Could you print out every entry, character for character?

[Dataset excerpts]
=======

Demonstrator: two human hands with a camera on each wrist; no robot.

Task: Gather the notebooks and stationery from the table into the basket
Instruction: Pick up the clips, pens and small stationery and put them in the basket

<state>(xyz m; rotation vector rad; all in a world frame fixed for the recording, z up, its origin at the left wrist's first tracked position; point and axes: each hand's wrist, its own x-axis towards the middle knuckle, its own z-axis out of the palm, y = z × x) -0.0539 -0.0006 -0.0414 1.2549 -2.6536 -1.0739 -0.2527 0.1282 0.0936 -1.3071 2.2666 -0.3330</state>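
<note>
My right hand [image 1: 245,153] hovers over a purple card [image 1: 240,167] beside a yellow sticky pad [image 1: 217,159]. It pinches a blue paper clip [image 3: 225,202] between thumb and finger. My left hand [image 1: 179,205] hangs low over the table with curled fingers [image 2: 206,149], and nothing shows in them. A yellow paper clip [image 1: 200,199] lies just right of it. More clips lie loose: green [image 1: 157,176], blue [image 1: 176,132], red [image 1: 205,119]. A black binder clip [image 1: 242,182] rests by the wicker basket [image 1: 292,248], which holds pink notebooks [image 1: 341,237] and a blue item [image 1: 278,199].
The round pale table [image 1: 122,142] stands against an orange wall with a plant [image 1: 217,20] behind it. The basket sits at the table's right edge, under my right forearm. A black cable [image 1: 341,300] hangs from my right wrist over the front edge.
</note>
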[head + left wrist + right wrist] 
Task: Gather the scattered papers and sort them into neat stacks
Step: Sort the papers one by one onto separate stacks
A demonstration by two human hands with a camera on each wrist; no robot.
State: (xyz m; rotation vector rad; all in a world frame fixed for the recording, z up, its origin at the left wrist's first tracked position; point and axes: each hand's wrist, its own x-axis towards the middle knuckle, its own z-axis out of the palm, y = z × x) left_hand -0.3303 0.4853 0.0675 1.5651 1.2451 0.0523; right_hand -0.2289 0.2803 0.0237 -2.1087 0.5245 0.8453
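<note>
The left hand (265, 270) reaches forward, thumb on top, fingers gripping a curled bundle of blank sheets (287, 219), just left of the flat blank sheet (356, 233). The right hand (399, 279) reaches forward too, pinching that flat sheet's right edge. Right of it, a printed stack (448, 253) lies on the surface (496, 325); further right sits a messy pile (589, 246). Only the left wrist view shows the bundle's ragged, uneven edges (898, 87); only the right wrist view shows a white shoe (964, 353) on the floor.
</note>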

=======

* **TASK OUTPUT**
Demonstrator: two human hands with a camera on each wrist; no robot.

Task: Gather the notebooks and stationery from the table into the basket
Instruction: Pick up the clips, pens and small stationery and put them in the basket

<state>(xyz m; rotation vector rad; all in a world frame fixed for the recording, z up, its origin at the left wrist's first tracked position; point and axes: each hand's wrist, its own x-axis towards the middle knuckle, its own z-axis out of the palm, y = z × x) -0.0539 -0.0006 -0.0414 1.2549 -2.6536 -1.0739 -0.2527 0.1282 0.0936 -1.3071 2.2666 -0.3330</state>
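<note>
My right hand [image 1: 245,153] hovers over a purple card [image 1: 240,167] beside a yellow sticky pad [image 1: 217,159]. It pinches a blue paper clip [image 3: 225,202] between thumb and finger. My left hand [image 1: 179,205] hangs low over the table with curled fingers [image 2: 206,149], and nothing shows in them. A yellow paper clip [image 1: 200,199] lies just right of it. More clips lie loose: green [image 1: 157,176], blue [image 1: 176,132], red [image 1: 205,119]. A black binder clip [image 1: 242,182] rests by the wicker basket [image 1: 292,248], which holds pink notebooks [image 1: 341,237] and a blue item [image 1: 278,199].
The round pale table [image 1: 122,142] stands against an orange wall with a plant [image 1: 217,20] behind it. The basket sits at the table's right edge, under my right forearm. A black cable [image 1: 341,300] hangs from my right wrist over the front edge.
</note>
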[head + left wrist + right wrist] 
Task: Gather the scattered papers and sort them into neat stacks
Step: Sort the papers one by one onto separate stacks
A demonstration by two human hands with a camera on each wrist; no robot.
State: (xyz m; rotation vector rad; all in a world frame fixed for the recording, z up, its origin at the left wrist's first tracked position; point and axes: each hand's wrist, its own x-axis towards the middle knuckle, its own z-axis out of the palm, y = z × x) left_hand -0.3303 0.4853 0.0675 1.5651 1.2451 0.0523; right_hand -0.2289 0.2803 0.0237 -2.1087 0.5245 0.8453
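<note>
The left hand (265, 270) reaches forward, thumb on top, fingers gripping a curled bundle of blank sheets (287, 219), just left of the flat blank sheet (356, 233). The right hand (399, 279) reaches forward too, pinching that flat sheet's right edge. Right of it, a printed stack (448, 253) lies on the surface (496, 325); further right sits a messy pile (589, 246). Only the left wrist view shows the bundle's ragged, uneven edges (898, 87); only the right wrist view shows a white shoe (964, 353) on the floor.
</note>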

Nothing remains to add to the answer.